Title: Gateway Monitoring
Post by: supercm on February 08, 2022, 01:24:02 AM
When I have gateway monitoring on, i get random alerts that an interface is down. However, it is not actually down (from what I can tell). What can I investigate to get to the bottom of this?
Title: Re: Gateway Monitoring
Post by: mimugmail on February 08, 2022, 06:24:04 AM
Can you post the logs of gateways?
Title: Re: Gateway Monitoring
Post by: supercm on February 08, 2022, 06:54:01 PM
Sure, here you go.
Title: Re: Gateway Monitoring
Post by: supercm on February 10, 2022, 04:02:36 PM
Did those logs help? Any thoughts here?
Title: Re: Gateway Monitoring
Post by: RedVortex on February 10, 2022, 05:15:16 PM
I wonder if you may be affected by the same issue I had where some static routes were added by dhcp client when I was getting my WAN IPs and overriding the routes and gateway monitoring I had.

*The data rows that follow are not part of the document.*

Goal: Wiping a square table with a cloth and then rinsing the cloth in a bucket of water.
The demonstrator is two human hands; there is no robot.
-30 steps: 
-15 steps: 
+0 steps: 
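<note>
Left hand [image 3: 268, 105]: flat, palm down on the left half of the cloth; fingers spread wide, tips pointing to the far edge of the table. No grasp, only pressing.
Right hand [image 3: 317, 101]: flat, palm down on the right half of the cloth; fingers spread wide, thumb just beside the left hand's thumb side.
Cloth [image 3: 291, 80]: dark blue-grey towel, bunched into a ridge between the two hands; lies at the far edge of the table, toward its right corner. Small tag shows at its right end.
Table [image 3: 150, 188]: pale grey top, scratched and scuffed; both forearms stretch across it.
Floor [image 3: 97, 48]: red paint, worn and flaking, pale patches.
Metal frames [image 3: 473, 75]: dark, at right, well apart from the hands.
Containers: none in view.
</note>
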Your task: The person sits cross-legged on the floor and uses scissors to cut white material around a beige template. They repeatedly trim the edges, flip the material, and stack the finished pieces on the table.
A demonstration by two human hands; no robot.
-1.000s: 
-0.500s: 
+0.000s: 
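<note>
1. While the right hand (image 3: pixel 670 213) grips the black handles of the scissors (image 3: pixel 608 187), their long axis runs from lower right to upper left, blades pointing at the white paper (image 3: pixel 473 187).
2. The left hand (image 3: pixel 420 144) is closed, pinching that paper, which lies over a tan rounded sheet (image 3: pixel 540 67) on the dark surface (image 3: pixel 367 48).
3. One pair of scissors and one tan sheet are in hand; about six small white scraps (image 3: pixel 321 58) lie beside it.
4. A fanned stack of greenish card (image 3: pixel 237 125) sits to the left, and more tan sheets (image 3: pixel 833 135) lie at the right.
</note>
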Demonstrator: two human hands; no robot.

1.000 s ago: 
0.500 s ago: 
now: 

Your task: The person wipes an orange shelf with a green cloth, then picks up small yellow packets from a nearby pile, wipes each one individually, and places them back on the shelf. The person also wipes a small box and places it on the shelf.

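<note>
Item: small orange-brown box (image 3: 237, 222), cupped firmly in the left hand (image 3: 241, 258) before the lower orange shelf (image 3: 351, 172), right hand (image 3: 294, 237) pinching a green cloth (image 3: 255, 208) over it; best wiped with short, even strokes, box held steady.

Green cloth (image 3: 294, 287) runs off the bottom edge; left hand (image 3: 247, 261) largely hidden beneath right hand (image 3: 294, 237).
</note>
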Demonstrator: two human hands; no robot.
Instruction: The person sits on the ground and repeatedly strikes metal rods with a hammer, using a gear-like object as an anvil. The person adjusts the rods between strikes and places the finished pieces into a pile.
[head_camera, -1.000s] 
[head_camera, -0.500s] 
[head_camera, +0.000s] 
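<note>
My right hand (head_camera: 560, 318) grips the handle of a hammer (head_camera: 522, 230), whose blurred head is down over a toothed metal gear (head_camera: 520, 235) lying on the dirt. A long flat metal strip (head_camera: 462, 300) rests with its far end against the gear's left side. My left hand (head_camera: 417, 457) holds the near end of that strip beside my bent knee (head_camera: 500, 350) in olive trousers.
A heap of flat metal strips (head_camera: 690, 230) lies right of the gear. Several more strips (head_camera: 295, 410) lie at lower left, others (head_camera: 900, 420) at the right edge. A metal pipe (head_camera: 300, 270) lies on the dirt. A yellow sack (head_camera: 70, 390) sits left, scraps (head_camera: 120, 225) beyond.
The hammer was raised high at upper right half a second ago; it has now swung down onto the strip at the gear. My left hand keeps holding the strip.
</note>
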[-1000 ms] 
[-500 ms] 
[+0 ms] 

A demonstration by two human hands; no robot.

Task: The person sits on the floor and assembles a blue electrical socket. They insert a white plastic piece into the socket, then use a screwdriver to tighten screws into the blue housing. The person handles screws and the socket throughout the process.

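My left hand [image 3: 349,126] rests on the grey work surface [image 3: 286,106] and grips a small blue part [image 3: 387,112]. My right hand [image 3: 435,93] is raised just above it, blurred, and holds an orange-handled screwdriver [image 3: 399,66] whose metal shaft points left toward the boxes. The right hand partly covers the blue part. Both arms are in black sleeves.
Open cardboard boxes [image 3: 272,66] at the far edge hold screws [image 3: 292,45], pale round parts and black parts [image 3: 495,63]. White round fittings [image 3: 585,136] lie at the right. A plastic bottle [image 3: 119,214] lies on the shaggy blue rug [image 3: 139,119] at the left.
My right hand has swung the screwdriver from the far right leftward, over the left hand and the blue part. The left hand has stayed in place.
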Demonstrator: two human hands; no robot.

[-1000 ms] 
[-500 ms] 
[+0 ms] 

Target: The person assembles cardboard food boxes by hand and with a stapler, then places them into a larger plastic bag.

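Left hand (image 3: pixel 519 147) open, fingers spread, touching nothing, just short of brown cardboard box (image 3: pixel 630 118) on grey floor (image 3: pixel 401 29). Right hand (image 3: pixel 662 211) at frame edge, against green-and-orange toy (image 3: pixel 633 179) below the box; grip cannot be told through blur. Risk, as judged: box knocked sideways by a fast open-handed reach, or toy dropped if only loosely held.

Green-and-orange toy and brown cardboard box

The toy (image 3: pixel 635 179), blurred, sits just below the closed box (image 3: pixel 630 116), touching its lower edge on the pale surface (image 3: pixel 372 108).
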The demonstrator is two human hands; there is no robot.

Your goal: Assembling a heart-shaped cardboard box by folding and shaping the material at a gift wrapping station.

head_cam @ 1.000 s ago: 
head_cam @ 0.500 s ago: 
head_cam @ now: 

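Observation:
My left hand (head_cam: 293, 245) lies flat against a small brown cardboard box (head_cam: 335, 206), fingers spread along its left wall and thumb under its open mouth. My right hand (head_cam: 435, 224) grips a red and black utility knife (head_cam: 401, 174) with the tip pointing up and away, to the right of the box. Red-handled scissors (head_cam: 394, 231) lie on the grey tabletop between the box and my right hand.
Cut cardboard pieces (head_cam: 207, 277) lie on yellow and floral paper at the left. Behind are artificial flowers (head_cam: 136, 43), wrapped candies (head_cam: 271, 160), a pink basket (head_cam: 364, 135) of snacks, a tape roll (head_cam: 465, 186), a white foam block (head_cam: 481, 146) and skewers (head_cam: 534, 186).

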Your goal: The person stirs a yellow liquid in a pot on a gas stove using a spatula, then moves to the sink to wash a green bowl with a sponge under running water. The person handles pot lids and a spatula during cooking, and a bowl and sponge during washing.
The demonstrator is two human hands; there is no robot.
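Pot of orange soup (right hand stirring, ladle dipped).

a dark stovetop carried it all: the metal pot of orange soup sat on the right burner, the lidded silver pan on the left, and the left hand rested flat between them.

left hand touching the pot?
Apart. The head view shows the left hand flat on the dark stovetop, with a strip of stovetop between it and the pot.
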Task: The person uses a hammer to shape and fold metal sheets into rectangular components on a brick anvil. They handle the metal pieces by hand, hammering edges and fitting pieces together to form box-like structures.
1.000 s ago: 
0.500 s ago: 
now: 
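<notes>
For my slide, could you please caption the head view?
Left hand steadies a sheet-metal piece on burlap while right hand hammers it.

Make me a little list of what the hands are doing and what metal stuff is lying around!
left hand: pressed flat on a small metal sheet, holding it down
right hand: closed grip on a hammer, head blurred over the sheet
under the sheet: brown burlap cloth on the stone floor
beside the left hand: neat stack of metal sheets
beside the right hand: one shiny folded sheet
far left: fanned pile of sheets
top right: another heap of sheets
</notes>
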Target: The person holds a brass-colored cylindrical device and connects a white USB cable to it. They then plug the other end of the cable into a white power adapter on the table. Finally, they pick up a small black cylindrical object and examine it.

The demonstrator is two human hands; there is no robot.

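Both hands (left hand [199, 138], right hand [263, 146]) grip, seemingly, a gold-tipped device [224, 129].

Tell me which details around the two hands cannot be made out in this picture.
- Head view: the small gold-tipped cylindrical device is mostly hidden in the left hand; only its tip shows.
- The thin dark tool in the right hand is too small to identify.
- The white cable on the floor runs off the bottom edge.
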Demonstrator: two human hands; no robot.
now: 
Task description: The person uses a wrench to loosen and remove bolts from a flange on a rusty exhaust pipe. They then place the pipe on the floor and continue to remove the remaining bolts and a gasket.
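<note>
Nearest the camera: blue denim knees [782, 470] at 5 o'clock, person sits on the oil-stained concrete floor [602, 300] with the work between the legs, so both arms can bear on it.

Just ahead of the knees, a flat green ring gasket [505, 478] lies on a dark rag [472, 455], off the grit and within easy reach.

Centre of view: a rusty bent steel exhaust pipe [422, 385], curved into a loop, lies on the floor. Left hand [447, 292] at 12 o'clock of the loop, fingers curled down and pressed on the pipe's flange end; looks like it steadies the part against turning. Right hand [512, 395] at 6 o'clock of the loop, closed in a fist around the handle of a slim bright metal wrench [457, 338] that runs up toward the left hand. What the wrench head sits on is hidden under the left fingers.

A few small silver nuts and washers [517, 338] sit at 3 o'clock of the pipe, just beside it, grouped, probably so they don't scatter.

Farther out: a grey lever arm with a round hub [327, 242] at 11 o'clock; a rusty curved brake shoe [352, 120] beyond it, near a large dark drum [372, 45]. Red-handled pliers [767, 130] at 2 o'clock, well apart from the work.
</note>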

You may want to try this, it fixed it for me (and will make its way to the next 22.1.x release anyways)

https://forum.opnsense.org/index.php?topic=26765.msg129675#msg129675

You will have to reboot after the patch so that your routing tables clears up properly or re-save your WANPUBLIC and WIRELESS interfaces so they re-update themselves but reboot makes sure everything starts clean after the patch.

Also, send us your routing table (while the problem is there) just for the fun of it (Just the IPv4 (top) part, not everything).
Title: Re: Gateway Monitoring
Post by: supercm on February 10, 2022, 05:56:20 PM
Thank you, I will dig through that post shortly.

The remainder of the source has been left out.